1.200 revidierte Armaturen
In Revision gingen 19 von 36 Verarbeitungsanlagen; damit standen zwei Drittel der Rohölverarbeitungskapazität in der Raffinerie nicht zur Verfügung. Für den Raffinerie-Betreiber hieß dies: Etwa 750.000 t Rohöl konnten während des Stillstands nicht verarbeitet werden. Dem Gewerk „Armaturen-Revision“ kommt bei solchen Stillständen eine zentrale Rolle zu, übernehmen doch Ventile, Klappen, Schieber und Hähne in der Prozesstechnik Schlüsselfunktionen wie das Absperren, Regeln und Ableiten von Stoffströmen. Industriearmaturen sind sozusagen die Schaltstellen in einer verfahrenstechnischen Anlage. Als zentrale Komponenten der Anlagen-Automatisierung tragen sie zudem vielfach auch entscheidend zur Energieeffizienz bei.
Für den Dienstleister war es der erste Großeinsatz in der Raffinerie, auf deren Gelände das Unternehmen in gemieteten Gebäuden untergebracht ist.

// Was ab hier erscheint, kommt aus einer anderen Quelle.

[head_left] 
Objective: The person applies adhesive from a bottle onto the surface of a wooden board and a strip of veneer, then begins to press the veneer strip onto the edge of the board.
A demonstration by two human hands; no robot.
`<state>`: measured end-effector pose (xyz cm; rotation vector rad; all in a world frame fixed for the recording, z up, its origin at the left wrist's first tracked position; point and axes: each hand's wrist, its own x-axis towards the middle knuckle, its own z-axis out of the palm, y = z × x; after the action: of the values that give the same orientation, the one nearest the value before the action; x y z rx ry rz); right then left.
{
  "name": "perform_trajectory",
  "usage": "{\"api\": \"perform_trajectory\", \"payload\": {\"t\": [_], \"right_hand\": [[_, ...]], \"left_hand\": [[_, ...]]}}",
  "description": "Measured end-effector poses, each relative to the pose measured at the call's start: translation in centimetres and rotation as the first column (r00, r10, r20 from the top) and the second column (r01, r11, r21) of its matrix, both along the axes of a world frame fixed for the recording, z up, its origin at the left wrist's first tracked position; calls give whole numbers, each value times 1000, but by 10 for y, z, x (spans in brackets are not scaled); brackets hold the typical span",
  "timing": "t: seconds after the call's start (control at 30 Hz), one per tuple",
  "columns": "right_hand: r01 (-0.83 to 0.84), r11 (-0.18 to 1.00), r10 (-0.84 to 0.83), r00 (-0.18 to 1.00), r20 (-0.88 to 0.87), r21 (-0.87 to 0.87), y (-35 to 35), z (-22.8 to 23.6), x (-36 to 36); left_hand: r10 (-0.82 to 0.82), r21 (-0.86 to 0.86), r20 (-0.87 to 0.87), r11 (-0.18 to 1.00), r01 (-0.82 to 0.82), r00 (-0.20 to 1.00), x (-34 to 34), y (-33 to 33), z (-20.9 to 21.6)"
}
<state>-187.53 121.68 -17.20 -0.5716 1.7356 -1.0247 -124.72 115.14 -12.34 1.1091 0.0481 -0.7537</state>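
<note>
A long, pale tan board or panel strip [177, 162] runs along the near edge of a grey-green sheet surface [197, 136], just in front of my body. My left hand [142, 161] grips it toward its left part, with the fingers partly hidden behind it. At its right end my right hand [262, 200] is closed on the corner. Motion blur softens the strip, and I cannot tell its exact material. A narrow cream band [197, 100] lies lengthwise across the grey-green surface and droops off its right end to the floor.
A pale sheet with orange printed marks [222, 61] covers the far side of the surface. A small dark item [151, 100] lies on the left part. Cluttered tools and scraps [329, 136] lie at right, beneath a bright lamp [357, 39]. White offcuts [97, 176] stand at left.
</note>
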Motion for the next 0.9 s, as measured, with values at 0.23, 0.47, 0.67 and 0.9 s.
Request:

Diese Präsenz vor Ort war entscheidend, um während des Turnarounds rund 1.200 Armaturen, Regel- und Sicherheitsventile termingerecht und mit den gestellten Anforderungen an die Arbeitssicherheit instandsetzen zu können.

Getestete Einsatzfähigkeit
Reinigen, zerlegen, reparieren, prüfen: Während des vierwöchigen Stillstands herrschte in der Werkstatt des Instandhalters Hochbetrieb. Rund um die Uhr bewältigten Armaturenschlosser und Dreher, Anlagenmonteure und Mechatroniker die Wartungs- und Reparaturarbeiten. Hinzu kamen Aufgaben für die mobilen mechanischen Bearbeitungsmaschinen in den Anlagen der PCK, vor allem in der HFA-Anlage (Fluorwasserstoffsäure). Hier waren Flexibilität und Präzision gefragt. Besonders dann, wenn Teile beim Einbau kurzfristig anzupassen waren. Dann hieß es: Dichtflächen überdrehen, Oberflächen fräsen, Rohre trennen und anpassen. Reparaturschweißungen sind ein wichtiger Arbeitsschritt im Rahmen der Armaturenreparatur. Dieses Verfahren führt der Dienstleister nach TRB 200/AD-Merkblatt HP 2/1 sowie EN 288-3 durch und stellt im Anschluss die volle Funktionstüchtigkeit der instandgesetzten Armaturen wieder her. Im Rahmen der Reparatur lassen sich im Bedarfsfall Kegel, Kegelsitze und Spindeln speziell für den vorhandenen Armaturentyp anfertigen. Der letzte Arbeitsschritt sind dann Druckprüfungen und Einstellungen von Armaturen, Regelventilen und Sicherheitsventilen nach DIN EN 12266-1/2 auf hierfür zertifizierten und geeichten Prüfständen. Damit können Anwender die Einsatzfähigkeit reparierter Armaturen kurzfristig prüfen, inklusive der TÜV-Abnahme bei den Sicherheitsventilen.

Zum Thema
Entwicklungsmarkt Instandhaltung

Die Marktaussichten für Dienstleister im Bereich Instandhaltung sind gut, so eine Lünendonk-Studie von 2013: Auf 25,2 Mrd. Euro schätzen die Studienteilnehmer das Volumen des Industrieservice-Marktes – nach 16,6 Mrd. Euro im Vorjahr ein deutlicher Anstieg. Die befragten Unternehmen gehen davon aus, dass sich das Marktvolumen auch in Zukunft steigert. Als Grund nennen sie die in der Industrie wachsende Bereitschaft, nicht zum Kerngeschäft gehörende Prozesse an Dienstleister auszulagern und damit Kosten einzusparen. Integrierte Dienstleistungen sind weiter ein Branchentrend. Hierauf reagieren die Unternehmen mit Zukäufen und der Vergabe von Teilaufträgen an Subunternehmer. Größtes Hindernis für weiteres Wachstum ist vor allem der Mangel an geeigneten Fachkräften.